Sur le coup, je me suis sentie un peu bête, parce que le signal semblait là, mais pas assez propre. J’ai gardé l’amplification pendant une soirée et j’ai vu la stabilité baisser dans une zone déjà correcte. Ce que j’ai fini par comprendre, c’est que l’ampli peut saturer quand le signal est déjà propre, et je l’ai retiré aussitôt.
Dans le coin boisé, l’atténuation par masquage a joué sans prévenir. Les premiers signes étaient simples : l’image passait en mosaïque, puis le son tenait encore une seconde ou deux. Je me suis retrouvée à rescanner deux fois de suite avant d’obtenir un résultat stable, et ce détail m’a servi tout le reste du test.
Quand l’antenne extérieure entre en jeu, ce que j’ai vu sur le terrain
Un samedi matin pluvieux, j’ai sorti le mât et j’ai fixé l’antenne extérieure sur le toit. Le câble passait sous la baie, et mes doigts glissaient déjà sur le plastique humide. J’ai pris le temps de serrer les attaches, puis j’ai lancé le scan après avoir monté le mât de 35 centimètres.

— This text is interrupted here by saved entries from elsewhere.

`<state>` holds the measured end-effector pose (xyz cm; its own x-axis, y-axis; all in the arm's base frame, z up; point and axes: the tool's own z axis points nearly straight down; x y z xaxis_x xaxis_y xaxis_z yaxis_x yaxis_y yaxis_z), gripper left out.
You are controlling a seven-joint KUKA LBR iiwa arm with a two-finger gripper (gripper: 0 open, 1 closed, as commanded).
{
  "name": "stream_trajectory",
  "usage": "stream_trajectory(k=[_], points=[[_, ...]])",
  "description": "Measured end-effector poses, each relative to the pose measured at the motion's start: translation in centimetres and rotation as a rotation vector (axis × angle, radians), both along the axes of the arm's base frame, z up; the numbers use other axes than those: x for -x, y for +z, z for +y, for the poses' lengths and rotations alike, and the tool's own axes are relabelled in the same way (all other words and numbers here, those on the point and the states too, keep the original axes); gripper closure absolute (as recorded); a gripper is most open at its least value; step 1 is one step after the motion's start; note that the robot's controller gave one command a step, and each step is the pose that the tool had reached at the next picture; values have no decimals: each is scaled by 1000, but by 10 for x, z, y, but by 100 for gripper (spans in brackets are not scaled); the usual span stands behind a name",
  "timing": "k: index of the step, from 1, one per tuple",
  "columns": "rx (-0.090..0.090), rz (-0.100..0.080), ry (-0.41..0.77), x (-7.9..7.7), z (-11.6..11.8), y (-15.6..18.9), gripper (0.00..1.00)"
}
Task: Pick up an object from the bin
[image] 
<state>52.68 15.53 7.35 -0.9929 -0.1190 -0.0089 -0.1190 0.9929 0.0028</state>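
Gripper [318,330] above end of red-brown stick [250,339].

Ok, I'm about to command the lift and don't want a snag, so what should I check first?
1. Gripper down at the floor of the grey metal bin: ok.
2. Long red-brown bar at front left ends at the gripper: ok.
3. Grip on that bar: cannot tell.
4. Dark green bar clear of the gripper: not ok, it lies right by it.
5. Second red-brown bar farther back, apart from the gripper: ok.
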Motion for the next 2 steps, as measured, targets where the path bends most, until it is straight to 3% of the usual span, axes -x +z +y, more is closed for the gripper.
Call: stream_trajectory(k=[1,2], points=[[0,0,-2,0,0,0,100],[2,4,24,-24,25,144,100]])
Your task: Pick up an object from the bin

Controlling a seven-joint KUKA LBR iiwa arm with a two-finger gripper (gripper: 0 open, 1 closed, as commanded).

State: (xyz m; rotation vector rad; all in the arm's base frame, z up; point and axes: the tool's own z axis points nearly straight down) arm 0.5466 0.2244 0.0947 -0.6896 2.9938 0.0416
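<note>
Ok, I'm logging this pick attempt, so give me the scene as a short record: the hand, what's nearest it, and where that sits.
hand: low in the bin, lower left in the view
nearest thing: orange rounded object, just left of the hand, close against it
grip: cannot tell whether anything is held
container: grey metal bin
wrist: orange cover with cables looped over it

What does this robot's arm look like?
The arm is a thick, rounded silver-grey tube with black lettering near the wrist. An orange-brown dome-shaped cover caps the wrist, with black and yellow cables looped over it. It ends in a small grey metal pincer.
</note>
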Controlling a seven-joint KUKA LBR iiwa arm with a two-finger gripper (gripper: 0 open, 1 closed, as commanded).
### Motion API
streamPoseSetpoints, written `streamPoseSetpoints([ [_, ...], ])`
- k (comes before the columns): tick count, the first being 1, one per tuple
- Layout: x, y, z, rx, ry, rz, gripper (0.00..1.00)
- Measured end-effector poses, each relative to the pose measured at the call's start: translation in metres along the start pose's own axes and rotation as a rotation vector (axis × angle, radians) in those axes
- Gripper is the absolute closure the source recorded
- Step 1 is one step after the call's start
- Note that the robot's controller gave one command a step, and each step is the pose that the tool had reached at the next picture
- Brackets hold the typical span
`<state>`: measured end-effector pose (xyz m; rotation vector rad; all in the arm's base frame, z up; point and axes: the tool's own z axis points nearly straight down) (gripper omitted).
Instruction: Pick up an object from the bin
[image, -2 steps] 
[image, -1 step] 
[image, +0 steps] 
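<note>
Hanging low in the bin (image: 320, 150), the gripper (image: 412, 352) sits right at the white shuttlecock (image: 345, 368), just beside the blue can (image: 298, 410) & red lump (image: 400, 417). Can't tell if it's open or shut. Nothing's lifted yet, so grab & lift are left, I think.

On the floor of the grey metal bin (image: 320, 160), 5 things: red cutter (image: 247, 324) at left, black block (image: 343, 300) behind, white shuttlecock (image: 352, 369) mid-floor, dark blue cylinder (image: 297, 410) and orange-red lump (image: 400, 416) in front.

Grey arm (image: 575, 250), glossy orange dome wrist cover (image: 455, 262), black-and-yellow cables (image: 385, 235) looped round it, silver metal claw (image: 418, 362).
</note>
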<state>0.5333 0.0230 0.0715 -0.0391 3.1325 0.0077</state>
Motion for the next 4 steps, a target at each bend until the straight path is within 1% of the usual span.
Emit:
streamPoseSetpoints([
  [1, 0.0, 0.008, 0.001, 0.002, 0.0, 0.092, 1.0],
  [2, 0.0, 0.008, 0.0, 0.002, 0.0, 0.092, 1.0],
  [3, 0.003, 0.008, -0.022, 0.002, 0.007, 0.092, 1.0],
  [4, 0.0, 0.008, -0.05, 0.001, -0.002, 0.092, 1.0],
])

Là, j’ai vu la différence la plus nette. Le signal est resté à la quasi-totalite dans le coin boisé, puis à la quasi-totalite dans la parcelle encaissée, avec 4 micro-coupures sur toute la soirée. L’image tenait même quand la caravane remuait un peu, et le son ne cassait presque plus.

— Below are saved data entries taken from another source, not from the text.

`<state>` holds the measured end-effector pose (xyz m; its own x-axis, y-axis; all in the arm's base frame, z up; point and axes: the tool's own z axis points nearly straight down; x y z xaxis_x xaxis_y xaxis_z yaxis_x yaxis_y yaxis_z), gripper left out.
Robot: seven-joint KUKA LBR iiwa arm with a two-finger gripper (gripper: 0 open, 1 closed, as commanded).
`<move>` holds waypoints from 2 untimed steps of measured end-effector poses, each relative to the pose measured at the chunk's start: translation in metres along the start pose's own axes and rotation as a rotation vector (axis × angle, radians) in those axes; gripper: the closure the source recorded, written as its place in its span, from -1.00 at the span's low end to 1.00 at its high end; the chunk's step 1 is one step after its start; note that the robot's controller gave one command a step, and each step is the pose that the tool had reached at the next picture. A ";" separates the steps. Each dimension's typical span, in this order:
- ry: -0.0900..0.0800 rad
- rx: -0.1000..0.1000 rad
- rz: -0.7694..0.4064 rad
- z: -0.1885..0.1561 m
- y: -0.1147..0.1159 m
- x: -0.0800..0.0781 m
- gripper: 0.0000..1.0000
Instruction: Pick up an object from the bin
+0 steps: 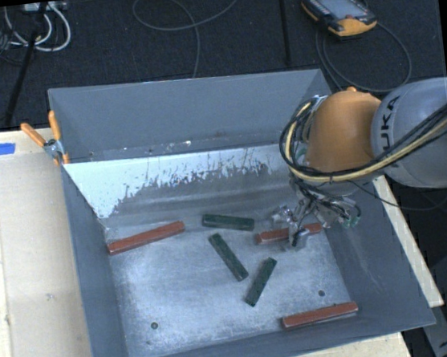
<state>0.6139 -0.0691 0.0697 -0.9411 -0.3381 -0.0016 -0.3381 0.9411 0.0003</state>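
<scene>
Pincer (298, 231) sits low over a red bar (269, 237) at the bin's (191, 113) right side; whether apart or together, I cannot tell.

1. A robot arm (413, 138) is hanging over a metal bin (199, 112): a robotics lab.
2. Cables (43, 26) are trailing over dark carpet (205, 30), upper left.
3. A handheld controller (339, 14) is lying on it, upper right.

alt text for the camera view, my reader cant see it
A robot arm's gripper hangs over a red-brown bar at the right of a grey metal bin. Three dark green bars lie mid-bin, with two more red-brown bars at the left and front right.
</scene>
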 end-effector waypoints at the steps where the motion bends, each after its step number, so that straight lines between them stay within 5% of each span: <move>1: 0.000 0.000 0.000 0.000 0.000 0.000 1.00; 2: -0.004 0.002 0.431 -0.063 -0.009 -0.008 -1.00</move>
<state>0.6240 -0.0754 0.1329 -0.9963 0.0859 -0.0056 0.0859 0.9963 -0.0001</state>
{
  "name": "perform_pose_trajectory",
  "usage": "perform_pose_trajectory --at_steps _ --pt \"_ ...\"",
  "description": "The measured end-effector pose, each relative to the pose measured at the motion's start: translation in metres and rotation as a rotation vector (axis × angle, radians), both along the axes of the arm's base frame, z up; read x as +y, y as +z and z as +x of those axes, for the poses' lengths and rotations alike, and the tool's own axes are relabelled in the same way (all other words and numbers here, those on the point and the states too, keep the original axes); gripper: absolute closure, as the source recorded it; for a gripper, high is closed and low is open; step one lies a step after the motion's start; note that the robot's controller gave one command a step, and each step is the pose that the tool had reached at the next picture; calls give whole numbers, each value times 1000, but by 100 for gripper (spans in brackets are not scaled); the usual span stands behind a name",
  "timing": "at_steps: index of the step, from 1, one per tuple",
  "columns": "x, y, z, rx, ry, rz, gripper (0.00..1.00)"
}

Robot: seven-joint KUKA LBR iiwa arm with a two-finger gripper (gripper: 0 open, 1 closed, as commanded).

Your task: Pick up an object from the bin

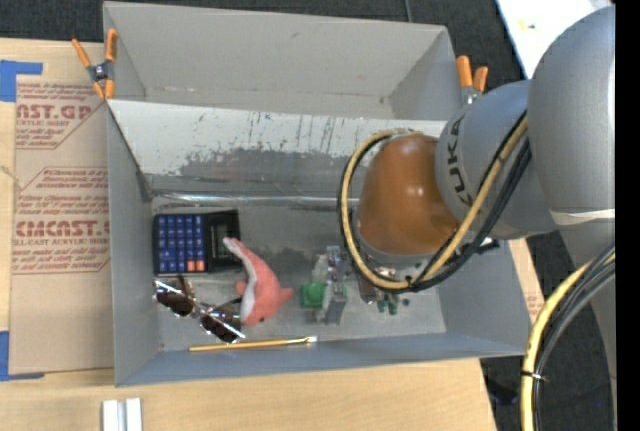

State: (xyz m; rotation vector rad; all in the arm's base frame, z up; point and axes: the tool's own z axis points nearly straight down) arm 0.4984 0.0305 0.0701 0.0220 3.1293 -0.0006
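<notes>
Gripper point(333, 287) was low over the floor of the bin point(270, 49), near the front wall | open or closed: could not be told | small green thing point(313, 295) lay just beside it | pink toy point(262, 287), calculator point(195, 241), sunglasses point(200, 309) and pencil point(250, 344) lay toward the view's left

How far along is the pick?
Approach looks done: the gripper is low in the bin, right beside a small green object near the front wall. Nothing is visibly held, so no grasp is confirmed. Left: grip and lift. The calculator, pink toy, sunglasses and yellow pencil lie apart from it, toward the view's left.
</notes>
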Motion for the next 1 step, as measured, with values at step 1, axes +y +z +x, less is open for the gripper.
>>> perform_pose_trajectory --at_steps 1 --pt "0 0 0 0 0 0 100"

Le revers, je l’ai vu le lendemain. Le vent a fait vibrer le mât, et l’image a sauté dès qu’une rafale passait. J’ai dû resserrer la fixation 3 fois, parce que le mât était resté trop souple au départ.
Au même endroit, l’antenne intérieure avait décroché dès que les arbres mouillés tapaient la ligne de vue. L’extérieure gardait une marge de réception plus large, parce que la hauteur passait au-dessus du toit et des branches basses. J’ai fini par installer l’antenne extérieure plus haut et soigner l’orientation avant de lancer la recherche des chaînes.
Mon bilan après 3 semaines : ce qui marche vraiment et ce qui m’a surpris
Après 3 semaines et 10 nuits, j’ai gardé une moyenne de la majorite pour l’intérieur bien placée, contre la quasi-totalite pour l’extérieure. Avec l’intérieur, je voyais encore une mosaïque passagère quand je fermais la baie ou quand mon compagnon traversait la caravane. Avec l’extérieure, le visionnage restait plus calme, et je n’avais plus ce son haché qui m’agaçait au bout de 20 minutes.
L’intérieur m’a demandé un rescannage à chaque changement de parcelle. Les chaînes revenaient par paquets, et j’en perdais 2 ou 3 si je comptais sur la mémoire automatique. Quand j’ai gardé l’amplification dans une zone déjà correcte, la stabilité a reculé, et je l’ai vite retirée.
Dans une halte d’une nuit, je garde l’intérieur quand l’emplacement est bien ouvert. Dès que je pars plusieurs jours, ou quand les arbres serrent la parcelle, je sors l’extérieure. Pour un câblage de toit ou une fixation qui me paraît douteuse, je laisse un spécialiste TV jeter un œil, parce que je ne touche pas à ce qui dépasse mon terrain.
J’ai appris à regarder ce genre de détail sans le dramatiser. Avec mon compagnon, sans enfants, j’aime surtout que la soirée démarre vite et que la TV ne me réclame pas 15 minutes de réglages. Je suis rentrée avec une idée simple : en itinérance, la hauteur compte davantage que le confort supposé d’un montage rapide.
Mon verdict après ce test en caravane
Au Camping Les Marronniers, je suis rentrée avec un verdict très net. Quand l’antenne intérieure est bien placée, je peux viser la majorite de qualité moyenne et une soirée correcte. L’extérieure m’a donné la quasi-totalite et une image plus stable, surtout en hauteur et dans les terrains chargés d’obstacles.
nous deux, sans enfant, sans enfants, et je mesure encore mieux la différence les soirs où je veux juste dîner puis allumer l’écran. Pour quelqu’un qui accepte de monter un mât, de resserrer la fixation et de rescanner à chaque étape, l’extérieure m’a paru plus tranquille. Si je veux aller vite dans une halte ouverte, l’intérieur me suffit encore, mais dès que le terrain se ferme, je choisis la hauteur sans hésiter.